Task instructions:
Output nothing but the lines from the first line of the entries to the line with "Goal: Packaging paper", inclusive, exactly as they read.

───── Data shown

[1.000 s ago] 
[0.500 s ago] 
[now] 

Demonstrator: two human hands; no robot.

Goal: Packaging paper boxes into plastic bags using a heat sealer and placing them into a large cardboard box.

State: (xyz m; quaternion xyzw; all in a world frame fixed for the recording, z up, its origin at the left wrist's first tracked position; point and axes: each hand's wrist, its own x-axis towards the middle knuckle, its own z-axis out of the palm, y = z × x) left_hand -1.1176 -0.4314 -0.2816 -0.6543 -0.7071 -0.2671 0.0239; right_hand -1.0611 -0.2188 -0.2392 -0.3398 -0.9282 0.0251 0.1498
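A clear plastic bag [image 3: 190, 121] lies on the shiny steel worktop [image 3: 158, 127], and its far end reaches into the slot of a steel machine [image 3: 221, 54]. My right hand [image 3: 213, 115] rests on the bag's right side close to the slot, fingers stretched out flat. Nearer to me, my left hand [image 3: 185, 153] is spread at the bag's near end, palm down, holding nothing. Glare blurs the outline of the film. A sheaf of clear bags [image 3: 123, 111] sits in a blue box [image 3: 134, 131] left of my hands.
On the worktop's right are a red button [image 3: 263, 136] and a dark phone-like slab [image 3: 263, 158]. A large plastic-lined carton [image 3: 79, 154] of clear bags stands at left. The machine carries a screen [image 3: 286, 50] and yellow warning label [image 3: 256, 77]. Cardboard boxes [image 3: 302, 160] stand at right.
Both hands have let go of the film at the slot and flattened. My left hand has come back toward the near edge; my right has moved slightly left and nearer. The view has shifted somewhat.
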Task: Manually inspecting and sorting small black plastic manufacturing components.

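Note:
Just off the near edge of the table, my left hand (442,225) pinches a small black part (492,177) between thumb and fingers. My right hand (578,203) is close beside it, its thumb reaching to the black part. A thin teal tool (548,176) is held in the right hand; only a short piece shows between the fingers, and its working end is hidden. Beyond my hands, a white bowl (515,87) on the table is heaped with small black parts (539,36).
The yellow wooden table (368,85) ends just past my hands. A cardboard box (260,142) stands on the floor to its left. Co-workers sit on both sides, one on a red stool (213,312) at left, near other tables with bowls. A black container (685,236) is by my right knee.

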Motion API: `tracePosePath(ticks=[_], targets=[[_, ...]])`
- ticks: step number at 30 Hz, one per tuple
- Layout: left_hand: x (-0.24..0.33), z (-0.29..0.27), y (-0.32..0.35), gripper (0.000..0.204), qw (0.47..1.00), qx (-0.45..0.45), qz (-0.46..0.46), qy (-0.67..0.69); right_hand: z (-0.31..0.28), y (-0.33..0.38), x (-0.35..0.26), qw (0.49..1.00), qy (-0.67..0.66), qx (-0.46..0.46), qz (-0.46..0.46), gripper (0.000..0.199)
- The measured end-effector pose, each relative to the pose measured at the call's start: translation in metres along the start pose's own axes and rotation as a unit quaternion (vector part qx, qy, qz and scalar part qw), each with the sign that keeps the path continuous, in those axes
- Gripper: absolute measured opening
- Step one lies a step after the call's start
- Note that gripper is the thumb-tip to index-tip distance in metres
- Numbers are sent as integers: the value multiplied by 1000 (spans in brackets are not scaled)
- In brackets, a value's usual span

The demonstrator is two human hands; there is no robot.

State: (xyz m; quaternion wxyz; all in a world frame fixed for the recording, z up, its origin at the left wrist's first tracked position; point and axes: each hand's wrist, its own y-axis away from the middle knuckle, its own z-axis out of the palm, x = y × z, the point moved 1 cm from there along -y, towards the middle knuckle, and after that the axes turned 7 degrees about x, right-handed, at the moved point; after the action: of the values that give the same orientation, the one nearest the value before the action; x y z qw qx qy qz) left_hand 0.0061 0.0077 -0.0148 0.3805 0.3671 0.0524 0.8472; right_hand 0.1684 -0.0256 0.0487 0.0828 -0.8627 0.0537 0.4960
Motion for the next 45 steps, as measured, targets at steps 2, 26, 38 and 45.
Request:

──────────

Exercise response:
[1.000 s ago] 
[0.500 s ago] 
[now] 

Demonstrator: two human hands; no robot.

Goal: Packaging paper boxes into plastic bags using a heat sealer and placing them into a large cardboard box.

The exercise asks for nothing more than this.